Praktek oligopoli umumnya dilakukan sebagai salah satu upaya untuk menahan perusahaan-perusahaan potensial untuk masuk kedalam pasar, dan juga perusahaan-perusahaan melakukan oligopoli sebagai salah satu usaha untuk menikmati laba normal di bawah tingkat maksimum dengan menetapkan harga jual terbatas, sehingga menyebabkan kompetisi harga diantara pelaku usaha yang melakukan praktek oligopoli menjadi tidak ada. Struktur pasar oligopoli umumnya terbentuk pada industri-industri yang memiliki capital intensive yang tinggi, seperti, industri semen, industri mobil, dan industri kertas. Asumsi yang mendasari kondisi di pasar oligopoli adalah pertama, penjual sebagai price maker. Penjual bukan hanya sebagai price maker, tetapi setiap perusahaan juga mengakui bahwa aksinya akan mempengaruhi harga dan output perusahaan lain, dan sebaliknya. Kedua, penjual bertindak secara strategik. Asumsi ketiga, kemungkinan masuk pasar bervariasi dari mudah (free entry) sampai tidak mungkin masuk pasar (blockade), dan asumsi keempat pembeli sebagai price taker.
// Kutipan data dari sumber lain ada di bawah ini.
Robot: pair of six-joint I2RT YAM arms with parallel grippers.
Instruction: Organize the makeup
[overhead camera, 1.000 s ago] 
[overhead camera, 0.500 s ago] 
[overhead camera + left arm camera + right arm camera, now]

Setiap pembeli tidak bisa mempengaruhi harga pasar.
Berikut ini adalah bagian dari isi UU No.5 Tahun 1999 tentang pasar oligopoli
PERJANJIAN YANG DILARANG
Bagian Pertama
·         Oligopoli Pasal 4
1.  Pelaku usaha dilarang membuat perjanjian dengan pelaku usaha lain untuk secara bersamasama melakukan penguasaan produksi dan atau pemasaran barang dan atau jasa yang dapat mengakibatkan terjadinya praktek monopoli dan atau persaingan usaha tidak sehat.
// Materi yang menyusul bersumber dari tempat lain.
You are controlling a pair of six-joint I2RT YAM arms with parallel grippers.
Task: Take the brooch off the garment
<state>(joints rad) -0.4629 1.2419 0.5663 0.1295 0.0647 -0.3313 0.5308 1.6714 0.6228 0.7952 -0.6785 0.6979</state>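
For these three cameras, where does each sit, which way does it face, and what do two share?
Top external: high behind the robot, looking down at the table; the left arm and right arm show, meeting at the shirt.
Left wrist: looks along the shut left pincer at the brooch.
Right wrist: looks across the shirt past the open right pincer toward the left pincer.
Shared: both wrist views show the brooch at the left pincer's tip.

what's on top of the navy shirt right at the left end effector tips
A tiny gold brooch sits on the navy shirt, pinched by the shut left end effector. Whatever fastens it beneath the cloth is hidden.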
2.  Pelaku usaha patut diduga atau dianggap secara bersama-sama melakukan penguasaan produksi dan atau pemasaran barang dan atau jasa, sebagaimana dimaksud ayat (1), apabila 2 (dua) atau 3 (tiga) pelaku usaha atau kelompok pelaku usaha menguasai lebih dari 75% (tujuh puluh lima persen) pangsa pasar satu jenis barang atau jasa tertentu

Bagian Kedua
Penetapan Harga
·         Pasal 5

1.       Pelaku usaha dilarang membuat perjanjian dengan pelaku usaha pesaingnya untuk
menetapkan harga atas suatu barang dan atau jasa yang harus dibayar oleh konsumen atau pelanggan pada pasar bersangkutan yang sama.
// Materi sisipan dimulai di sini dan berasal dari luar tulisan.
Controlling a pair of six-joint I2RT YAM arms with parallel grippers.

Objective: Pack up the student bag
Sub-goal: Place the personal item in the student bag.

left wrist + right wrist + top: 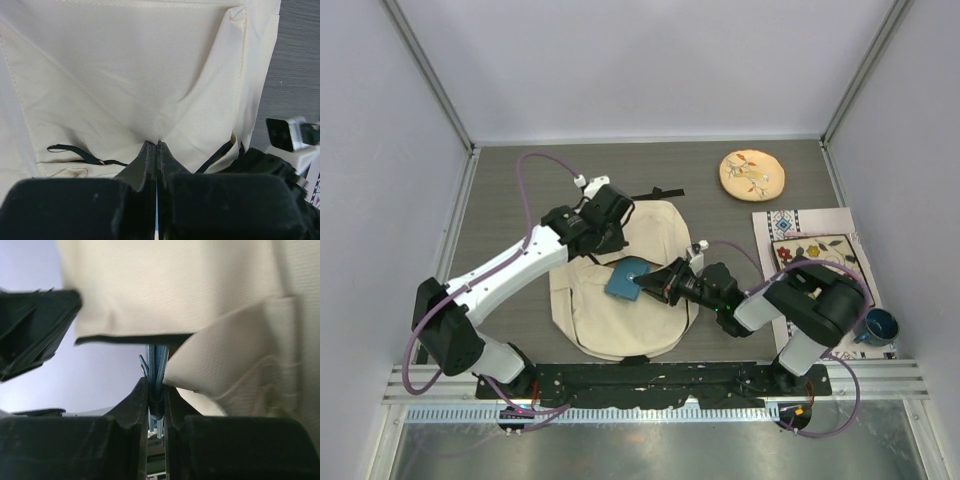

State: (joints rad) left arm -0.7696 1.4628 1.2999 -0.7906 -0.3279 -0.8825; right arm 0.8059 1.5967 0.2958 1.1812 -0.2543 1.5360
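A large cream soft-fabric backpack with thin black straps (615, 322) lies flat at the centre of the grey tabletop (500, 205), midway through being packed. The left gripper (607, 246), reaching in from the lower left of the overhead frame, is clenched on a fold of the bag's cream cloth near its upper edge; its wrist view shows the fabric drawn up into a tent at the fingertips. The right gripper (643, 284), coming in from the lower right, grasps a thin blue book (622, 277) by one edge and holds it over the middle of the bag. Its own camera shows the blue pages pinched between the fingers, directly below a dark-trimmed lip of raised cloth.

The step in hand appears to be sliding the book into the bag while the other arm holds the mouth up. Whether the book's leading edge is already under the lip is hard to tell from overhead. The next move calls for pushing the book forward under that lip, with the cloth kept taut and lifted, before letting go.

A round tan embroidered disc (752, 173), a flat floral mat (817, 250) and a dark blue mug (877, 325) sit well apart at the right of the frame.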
2.  Ketentuan sebagaimana dimaksud dalaim ayat (1) tidak berlaku bagi:
a.       suatu perjanjian yang dibuat dalam suatu usaha patungan; atau
b.      suatu perjanjian yang didasarkan undang-undang yang berlaku.

·         Pasal 6
Pelaku usaha dilarang membuat rperjanjian yang mengakibatkan pembeli yang satu harus membayar dengan harga yang berbeda dari harga yang harus dibayar oleh pembeli lain untuk barang dan atau jasa yang sama.
·         Pasal 7
Pelaku usaha dilarang membuat perjanjian dengan pelaku usaha pesaingnya untuk
menetapkan harga di bawah harga pasar, yang dapat mengakibatkan terjadinya persaingan usaha tidak sehat.
·         Pasal 8
Pelaku usaha dilarang membuat perjanjian dengan pelaku usaha lain yang memuat
persyaratan bahwa penerima barang dan atau jasa tidak akan menjual atau memasok
kembali barang dan atau jasa yang diterimanya, dengan harga yang lebih rendah daripada harga yang telah diperjanjikan sehingga dapat mengakibatkan terjadinya persaingan usaha tidak sehat.